Do upadku Daniego Pedrosy doszło w trakcie drugiego piątkowego treningu na torze Motegi. Hiszpan w jednym z szybkich zakrętów stracił panowanie nad motocyklem i przeleciał kilka metrów w powietrzu. Siła uderzenia była tak duża, że prawy obojczyk zawodnika Repsol Honda Team pękł w czterech miejscach.

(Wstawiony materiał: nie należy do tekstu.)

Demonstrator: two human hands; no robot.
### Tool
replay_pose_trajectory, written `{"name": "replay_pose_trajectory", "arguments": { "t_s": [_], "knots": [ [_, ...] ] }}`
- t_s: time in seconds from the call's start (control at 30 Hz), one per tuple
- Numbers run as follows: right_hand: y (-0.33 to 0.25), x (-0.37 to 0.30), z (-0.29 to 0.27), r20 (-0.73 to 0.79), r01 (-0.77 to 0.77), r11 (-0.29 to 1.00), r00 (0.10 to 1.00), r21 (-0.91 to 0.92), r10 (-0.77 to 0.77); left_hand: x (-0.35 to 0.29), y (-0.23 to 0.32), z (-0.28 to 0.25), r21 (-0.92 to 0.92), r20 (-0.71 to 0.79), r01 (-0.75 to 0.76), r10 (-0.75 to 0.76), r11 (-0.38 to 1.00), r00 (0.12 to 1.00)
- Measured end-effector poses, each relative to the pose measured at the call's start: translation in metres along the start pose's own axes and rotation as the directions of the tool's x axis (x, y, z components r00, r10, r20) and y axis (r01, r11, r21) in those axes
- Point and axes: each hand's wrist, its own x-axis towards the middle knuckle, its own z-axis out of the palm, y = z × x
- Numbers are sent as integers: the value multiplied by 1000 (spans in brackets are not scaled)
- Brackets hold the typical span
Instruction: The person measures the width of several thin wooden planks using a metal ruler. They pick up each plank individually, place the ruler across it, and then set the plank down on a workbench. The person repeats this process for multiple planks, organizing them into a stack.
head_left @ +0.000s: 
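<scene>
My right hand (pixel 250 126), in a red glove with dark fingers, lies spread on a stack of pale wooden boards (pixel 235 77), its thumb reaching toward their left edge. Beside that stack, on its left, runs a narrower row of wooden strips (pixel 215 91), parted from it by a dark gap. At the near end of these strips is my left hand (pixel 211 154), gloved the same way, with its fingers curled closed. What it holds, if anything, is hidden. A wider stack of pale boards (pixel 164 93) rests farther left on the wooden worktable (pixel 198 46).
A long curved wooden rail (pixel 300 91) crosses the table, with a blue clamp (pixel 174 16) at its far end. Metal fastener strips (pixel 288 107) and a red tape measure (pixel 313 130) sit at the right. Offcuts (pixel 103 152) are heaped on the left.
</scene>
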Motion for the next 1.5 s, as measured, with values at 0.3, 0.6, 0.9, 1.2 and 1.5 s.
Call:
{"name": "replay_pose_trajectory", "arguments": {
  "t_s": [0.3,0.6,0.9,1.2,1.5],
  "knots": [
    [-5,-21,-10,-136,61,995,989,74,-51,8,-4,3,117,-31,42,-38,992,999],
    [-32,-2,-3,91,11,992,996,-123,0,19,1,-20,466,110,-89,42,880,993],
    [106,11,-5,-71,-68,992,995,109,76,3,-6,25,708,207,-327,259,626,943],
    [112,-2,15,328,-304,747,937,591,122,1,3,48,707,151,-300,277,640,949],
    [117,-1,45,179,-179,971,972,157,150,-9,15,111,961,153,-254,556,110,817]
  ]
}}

- Jestem bardzo zawiedziony tym, co się stało, bo zawsze czerpię radość ze startów w Japonii. Tym bardziej, że Motegi jest torem należącym do Hondy. To jeden z moich ulubionych obiektów w kalendarzu mistrzostw. W momencie wypadku tylna opona straciła przyczepność, a po chwili ją odzyskała. Nie mogłem nic zrobić - powiedział Pedrosa.
W tej sytuacji podjęto decyzję o powrocie Pedrosy do Hiszpanii. Zawodnik z numerem "26" na motocyklu przeszedł operację w szpitalu w Barcelonie i może skupić się na powrocie do pełni zdrowia. Problem w tym, że do kontuzji Pedrosy doszło w momencie, gdy wyścigi MotoGP będą się odbywać tydzień po tygodniu. W najbliższą niedzielę motocykliści rywalizować będą w Australii, później przeniosą się do Malezji. Start Hiszpana w tych zawodach wydaje się być wykluczony.

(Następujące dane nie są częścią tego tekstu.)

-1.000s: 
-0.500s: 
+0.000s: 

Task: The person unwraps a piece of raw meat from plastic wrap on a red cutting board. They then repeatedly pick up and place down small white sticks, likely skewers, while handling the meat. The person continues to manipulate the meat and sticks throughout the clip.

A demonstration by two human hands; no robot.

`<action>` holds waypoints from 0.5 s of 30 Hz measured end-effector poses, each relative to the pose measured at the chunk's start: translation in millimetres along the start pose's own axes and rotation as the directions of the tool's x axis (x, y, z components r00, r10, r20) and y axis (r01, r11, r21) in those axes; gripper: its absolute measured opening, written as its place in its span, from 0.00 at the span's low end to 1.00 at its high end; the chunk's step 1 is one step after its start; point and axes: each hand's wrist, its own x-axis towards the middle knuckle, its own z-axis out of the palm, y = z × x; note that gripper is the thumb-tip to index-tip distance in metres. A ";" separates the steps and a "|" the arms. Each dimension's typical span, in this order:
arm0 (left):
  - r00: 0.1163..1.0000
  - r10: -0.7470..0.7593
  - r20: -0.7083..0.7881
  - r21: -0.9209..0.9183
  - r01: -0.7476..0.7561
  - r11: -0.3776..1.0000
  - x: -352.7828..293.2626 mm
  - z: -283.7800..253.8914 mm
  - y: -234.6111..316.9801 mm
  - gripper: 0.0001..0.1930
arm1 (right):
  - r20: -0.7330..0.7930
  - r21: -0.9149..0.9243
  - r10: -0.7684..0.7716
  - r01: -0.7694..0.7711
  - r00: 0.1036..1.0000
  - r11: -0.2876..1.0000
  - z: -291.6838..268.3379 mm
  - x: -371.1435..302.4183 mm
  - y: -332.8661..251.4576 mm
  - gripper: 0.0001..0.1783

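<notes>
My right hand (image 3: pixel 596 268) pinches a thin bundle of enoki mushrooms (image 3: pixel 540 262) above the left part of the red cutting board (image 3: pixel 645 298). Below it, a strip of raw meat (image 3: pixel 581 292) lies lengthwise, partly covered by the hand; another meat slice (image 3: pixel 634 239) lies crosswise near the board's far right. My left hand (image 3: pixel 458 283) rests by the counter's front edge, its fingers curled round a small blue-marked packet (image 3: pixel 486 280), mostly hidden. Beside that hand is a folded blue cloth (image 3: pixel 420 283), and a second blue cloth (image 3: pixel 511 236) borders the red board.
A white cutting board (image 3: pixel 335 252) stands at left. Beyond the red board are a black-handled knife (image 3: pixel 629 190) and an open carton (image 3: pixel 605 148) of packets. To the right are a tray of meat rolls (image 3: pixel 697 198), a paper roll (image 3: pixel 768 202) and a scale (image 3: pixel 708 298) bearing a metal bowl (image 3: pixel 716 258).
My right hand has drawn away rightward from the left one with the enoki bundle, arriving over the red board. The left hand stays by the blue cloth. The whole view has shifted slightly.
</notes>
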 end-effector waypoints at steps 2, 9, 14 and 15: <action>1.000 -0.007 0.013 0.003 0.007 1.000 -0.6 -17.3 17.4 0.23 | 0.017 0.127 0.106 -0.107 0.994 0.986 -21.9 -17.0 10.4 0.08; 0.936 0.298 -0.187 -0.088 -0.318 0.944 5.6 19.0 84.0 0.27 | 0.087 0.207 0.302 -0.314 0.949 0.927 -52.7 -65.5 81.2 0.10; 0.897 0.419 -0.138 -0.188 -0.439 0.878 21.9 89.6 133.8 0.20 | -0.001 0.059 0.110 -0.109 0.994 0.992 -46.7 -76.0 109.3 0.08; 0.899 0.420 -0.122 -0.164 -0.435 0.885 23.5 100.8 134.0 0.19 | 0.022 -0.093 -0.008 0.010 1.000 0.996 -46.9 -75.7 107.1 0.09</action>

- Tomografia wykazała, że Dani doznał wieloodłamowego złamania obojczyka. Dokładne badania wykazały też złamanie prawej kości strzałkowej, ale bez przemieszczenia. Taki typ urazu wymaga jedynie usztywnienia. Złamany obojczyk zespolono za pomocą tytanowej płyki - powiedział dr Victor Marlet, który przeprowadził operację.
W Japonii w miejsce Pedrosy wystartował rezerwowy zawodnik Hondy - Hiroshi Aoyama. Wszystko wskazuje na to, że pojedzie on również w wyścigu o Grand Prix Australii na torze Phillip Island. O tym czy Pedrosa zdąży się wykurować na Grand Prix Malezji, Honda poinformuje w późniejszym czasie.